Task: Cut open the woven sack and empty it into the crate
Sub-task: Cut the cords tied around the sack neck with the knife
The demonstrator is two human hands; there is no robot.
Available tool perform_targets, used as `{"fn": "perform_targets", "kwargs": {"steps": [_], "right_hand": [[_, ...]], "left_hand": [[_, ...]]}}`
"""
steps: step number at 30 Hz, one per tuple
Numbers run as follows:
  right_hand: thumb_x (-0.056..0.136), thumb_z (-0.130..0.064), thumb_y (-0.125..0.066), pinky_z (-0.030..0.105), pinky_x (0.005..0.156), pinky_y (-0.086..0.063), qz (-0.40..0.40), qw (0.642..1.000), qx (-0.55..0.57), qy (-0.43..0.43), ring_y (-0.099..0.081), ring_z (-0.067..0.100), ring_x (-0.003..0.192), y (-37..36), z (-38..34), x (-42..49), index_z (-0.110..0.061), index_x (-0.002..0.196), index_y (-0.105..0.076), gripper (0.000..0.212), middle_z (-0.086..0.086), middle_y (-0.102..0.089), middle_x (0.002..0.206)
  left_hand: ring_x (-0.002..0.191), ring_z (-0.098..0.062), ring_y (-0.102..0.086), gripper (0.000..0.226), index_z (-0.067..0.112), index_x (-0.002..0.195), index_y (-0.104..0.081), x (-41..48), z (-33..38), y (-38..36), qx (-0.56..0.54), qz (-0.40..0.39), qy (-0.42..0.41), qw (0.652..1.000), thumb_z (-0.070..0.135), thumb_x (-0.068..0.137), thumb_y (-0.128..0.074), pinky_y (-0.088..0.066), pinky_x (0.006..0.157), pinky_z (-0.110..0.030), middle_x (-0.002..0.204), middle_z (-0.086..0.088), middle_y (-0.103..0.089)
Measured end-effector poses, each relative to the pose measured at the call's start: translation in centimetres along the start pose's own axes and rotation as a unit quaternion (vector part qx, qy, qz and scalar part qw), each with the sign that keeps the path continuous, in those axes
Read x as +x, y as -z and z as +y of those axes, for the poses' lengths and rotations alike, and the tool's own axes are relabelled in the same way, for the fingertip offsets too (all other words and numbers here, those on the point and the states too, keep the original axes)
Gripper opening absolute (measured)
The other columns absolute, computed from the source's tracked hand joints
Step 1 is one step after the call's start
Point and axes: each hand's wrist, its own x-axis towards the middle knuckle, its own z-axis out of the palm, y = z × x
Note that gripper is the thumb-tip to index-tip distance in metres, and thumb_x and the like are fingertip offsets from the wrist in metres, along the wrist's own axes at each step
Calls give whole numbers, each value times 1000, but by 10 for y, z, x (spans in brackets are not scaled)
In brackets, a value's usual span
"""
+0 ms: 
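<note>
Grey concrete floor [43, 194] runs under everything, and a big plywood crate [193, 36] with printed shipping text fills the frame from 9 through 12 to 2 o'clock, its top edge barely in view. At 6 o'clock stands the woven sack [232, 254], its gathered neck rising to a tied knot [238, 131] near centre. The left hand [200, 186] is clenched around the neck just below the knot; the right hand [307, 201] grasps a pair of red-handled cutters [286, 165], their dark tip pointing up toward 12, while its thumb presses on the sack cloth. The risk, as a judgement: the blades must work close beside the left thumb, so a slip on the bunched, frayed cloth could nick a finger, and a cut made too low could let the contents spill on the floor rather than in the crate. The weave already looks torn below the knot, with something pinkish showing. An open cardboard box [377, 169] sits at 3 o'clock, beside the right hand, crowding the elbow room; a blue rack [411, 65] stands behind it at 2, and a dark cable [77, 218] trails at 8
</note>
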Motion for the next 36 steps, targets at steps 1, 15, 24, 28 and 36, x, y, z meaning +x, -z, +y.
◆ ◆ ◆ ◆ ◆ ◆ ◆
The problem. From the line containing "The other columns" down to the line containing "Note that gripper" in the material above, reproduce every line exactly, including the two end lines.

Answer to this exercise.
The other columns absolute, computed from the source's tracked hand joints
Step 1 is one step after the call's start
Point and axes: each hand's wrist, its own x-axis towards the middle knuckle, its own z-axis out of the palm, y = z × x
Note that gripper is the thumb-tip to index-tip distance in metres, and thumb_x and the like are fingertip offsets from the wrist in metres, along the wrist's own axes at each step

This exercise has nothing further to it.